Within the records, which lines hold the string "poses"? Report each one by copying it.

-- Data extracts follows --

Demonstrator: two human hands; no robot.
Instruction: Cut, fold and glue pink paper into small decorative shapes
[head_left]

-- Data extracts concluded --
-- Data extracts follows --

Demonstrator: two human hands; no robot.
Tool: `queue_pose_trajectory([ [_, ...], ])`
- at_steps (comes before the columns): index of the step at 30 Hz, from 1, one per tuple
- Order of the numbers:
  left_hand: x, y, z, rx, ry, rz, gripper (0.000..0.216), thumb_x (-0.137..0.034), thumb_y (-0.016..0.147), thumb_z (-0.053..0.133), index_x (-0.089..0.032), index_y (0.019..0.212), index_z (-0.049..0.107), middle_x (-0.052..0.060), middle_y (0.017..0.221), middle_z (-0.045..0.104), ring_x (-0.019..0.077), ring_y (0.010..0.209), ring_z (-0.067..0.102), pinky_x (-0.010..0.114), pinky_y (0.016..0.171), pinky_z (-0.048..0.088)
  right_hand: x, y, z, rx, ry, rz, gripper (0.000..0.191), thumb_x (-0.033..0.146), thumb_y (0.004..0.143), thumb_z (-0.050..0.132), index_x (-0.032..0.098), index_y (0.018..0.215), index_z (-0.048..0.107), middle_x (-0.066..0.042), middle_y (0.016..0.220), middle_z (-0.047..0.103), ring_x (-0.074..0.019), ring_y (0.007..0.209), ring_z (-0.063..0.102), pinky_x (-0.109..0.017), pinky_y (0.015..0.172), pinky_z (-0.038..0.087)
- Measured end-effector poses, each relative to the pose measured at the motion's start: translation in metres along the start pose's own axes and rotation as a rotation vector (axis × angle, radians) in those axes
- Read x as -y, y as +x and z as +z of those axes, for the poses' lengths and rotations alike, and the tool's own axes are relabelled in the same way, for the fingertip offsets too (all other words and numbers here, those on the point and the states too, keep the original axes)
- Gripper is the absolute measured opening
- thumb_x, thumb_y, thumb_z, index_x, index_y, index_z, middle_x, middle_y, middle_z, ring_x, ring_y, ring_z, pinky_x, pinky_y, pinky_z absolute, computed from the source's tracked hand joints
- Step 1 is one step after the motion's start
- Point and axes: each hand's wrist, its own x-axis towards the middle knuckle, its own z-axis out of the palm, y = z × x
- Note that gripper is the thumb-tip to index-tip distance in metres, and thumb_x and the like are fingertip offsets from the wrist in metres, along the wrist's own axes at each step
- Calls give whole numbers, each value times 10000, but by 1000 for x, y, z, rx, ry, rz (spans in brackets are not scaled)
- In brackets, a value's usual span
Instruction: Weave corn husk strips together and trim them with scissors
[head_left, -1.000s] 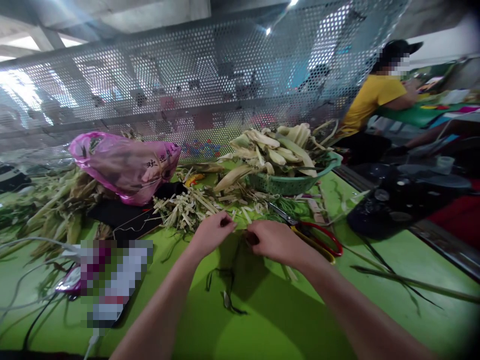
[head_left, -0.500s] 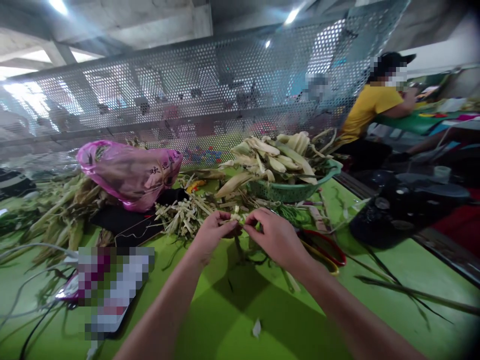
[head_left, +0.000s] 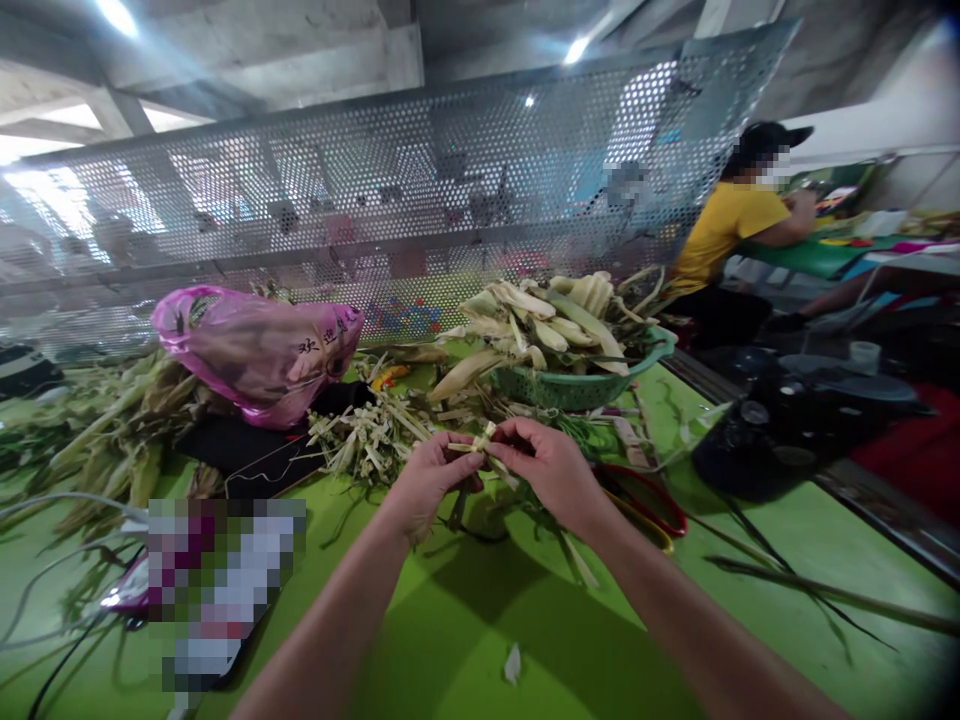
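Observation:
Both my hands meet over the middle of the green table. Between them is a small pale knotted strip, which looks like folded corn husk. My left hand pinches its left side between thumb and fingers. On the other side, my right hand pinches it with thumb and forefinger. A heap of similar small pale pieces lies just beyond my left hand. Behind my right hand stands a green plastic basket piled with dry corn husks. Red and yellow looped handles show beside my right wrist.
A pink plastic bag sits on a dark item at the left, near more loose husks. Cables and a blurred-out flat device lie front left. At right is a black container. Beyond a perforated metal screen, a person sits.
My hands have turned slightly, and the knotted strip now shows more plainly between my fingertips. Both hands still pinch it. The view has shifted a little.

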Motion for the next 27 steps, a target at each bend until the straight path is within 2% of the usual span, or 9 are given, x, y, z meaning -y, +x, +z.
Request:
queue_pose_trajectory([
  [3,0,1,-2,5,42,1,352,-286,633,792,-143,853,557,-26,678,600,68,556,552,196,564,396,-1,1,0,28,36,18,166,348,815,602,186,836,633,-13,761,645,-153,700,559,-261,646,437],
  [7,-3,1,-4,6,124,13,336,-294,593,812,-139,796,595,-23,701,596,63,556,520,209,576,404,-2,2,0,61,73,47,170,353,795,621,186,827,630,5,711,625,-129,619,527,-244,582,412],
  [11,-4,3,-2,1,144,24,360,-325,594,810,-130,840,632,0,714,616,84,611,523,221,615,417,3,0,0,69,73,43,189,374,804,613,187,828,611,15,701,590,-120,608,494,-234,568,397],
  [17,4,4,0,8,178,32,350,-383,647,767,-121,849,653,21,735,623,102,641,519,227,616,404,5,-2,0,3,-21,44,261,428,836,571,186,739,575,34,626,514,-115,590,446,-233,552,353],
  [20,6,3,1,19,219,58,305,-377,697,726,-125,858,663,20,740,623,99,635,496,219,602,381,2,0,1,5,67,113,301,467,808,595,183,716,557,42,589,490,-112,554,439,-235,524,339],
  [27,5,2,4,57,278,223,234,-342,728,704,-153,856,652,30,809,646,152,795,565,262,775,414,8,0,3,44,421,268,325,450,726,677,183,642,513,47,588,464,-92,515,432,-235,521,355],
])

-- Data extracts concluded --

Your response
- Measured end-effector poses, each relative to the pose measured at the motion's start: translation in metres along the start pose's own axes and rotation as a rotation vector (axis × angle, radians) in those axes
- Read x as -y, y as +x and z as +z of those axes, for the poses' lengths and rotations alike, and the tool's own axes are relabelled in the same way, for the fingertip offsets too (all other words and numbers here, those on the point and the states too, keep the original axes)

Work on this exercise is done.